Where the line with "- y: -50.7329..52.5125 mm" appears below, start writing out lines exactly, and finish with the line with "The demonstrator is", which is included; write out nothing else.
# # # #
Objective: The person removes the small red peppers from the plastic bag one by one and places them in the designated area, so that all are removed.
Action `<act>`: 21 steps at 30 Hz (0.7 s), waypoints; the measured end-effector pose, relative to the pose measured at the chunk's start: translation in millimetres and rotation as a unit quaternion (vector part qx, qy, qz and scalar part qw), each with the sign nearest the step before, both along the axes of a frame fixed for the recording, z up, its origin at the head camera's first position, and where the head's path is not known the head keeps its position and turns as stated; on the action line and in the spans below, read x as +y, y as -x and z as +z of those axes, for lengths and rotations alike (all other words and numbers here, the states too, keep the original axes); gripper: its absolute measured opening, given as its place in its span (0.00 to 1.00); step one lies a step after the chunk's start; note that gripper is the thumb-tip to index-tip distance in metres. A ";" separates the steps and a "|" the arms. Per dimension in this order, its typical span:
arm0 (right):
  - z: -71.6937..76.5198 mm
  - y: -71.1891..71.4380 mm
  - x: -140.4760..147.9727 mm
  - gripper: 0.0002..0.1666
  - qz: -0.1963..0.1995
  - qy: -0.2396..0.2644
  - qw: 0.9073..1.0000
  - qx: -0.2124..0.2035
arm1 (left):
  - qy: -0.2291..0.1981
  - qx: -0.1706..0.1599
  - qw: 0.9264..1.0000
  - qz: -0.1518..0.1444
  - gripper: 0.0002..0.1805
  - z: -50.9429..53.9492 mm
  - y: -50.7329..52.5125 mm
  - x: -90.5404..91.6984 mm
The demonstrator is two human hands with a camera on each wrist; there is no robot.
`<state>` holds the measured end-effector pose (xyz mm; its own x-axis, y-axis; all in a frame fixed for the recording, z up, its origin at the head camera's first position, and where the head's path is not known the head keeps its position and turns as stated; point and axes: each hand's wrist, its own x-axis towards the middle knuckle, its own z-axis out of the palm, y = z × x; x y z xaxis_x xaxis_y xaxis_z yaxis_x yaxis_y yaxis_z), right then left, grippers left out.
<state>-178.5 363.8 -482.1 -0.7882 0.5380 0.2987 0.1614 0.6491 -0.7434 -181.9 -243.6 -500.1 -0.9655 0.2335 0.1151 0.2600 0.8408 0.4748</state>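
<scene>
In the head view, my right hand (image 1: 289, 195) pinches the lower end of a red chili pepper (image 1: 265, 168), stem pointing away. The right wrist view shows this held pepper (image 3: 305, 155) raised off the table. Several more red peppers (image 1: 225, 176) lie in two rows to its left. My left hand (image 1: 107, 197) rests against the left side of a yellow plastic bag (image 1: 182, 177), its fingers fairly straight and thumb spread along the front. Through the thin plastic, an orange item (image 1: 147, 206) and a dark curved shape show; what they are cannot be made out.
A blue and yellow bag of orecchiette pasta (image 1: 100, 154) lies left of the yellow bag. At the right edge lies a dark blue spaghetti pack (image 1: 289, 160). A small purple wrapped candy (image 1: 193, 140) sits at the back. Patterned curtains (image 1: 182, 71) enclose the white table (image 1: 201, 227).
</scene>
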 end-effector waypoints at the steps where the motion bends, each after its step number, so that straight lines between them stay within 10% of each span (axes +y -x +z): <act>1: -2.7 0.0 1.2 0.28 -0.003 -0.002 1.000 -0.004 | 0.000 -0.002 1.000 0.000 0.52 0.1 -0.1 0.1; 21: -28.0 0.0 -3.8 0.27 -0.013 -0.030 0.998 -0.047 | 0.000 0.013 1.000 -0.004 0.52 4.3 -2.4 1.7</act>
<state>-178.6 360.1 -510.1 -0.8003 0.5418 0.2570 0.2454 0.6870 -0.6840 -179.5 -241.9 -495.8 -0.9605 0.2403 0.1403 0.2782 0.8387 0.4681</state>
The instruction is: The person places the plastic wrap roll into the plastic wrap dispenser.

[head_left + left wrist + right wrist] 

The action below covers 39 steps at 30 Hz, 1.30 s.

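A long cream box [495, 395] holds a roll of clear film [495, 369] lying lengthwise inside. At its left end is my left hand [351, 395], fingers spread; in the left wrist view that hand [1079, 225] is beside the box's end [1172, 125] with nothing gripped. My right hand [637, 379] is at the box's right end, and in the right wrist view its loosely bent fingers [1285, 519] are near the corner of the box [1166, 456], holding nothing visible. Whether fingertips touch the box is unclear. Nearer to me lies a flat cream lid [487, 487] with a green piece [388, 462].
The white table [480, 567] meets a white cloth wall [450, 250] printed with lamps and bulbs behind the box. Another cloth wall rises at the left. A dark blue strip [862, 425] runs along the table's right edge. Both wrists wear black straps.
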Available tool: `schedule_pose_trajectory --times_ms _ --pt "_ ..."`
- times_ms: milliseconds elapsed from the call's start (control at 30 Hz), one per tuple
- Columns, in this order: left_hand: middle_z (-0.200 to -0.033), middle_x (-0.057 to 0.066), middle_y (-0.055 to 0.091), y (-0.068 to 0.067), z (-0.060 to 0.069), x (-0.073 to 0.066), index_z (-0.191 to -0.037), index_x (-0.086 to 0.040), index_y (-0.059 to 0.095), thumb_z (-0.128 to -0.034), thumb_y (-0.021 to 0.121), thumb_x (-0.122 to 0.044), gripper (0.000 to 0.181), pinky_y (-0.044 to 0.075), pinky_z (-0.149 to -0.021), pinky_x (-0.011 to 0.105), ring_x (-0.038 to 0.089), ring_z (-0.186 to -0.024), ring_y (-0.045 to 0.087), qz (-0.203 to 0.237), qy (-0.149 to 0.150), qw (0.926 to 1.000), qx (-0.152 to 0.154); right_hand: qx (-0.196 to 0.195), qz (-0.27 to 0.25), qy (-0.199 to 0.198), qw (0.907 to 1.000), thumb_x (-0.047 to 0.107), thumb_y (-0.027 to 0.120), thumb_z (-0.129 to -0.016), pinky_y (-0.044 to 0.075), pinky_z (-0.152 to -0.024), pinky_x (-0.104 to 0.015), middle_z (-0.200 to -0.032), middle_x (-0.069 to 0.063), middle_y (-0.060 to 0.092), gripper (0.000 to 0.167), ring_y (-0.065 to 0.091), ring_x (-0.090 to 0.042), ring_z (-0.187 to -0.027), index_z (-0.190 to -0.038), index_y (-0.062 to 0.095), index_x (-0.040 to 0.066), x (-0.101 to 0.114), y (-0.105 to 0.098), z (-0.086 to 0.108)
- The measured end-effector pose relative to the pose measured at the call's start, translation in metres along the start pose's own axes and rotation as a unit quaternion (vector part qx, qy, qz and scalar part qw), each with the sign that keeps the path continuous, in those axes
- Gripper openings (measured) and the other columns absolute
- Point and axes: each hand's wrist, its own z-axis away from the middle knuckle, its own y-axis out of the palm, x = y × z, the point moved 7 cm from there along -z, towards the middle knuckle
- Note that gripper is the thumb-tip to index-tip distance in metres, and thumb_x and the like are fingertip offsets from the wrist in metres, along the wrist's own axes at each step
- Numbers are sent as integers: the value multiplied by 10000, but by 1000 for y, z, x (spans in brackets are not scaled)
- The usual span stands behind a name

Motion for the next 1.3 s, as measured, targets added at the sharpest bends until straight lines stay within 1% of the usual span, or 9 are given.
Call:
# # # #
> _Exercise result_:
  - y: -50.7329..52.5125 mm
  - x: -90.5404..91.6984 mm
The demonstrator is two human hands with a camera on each wrist; there is no robot.

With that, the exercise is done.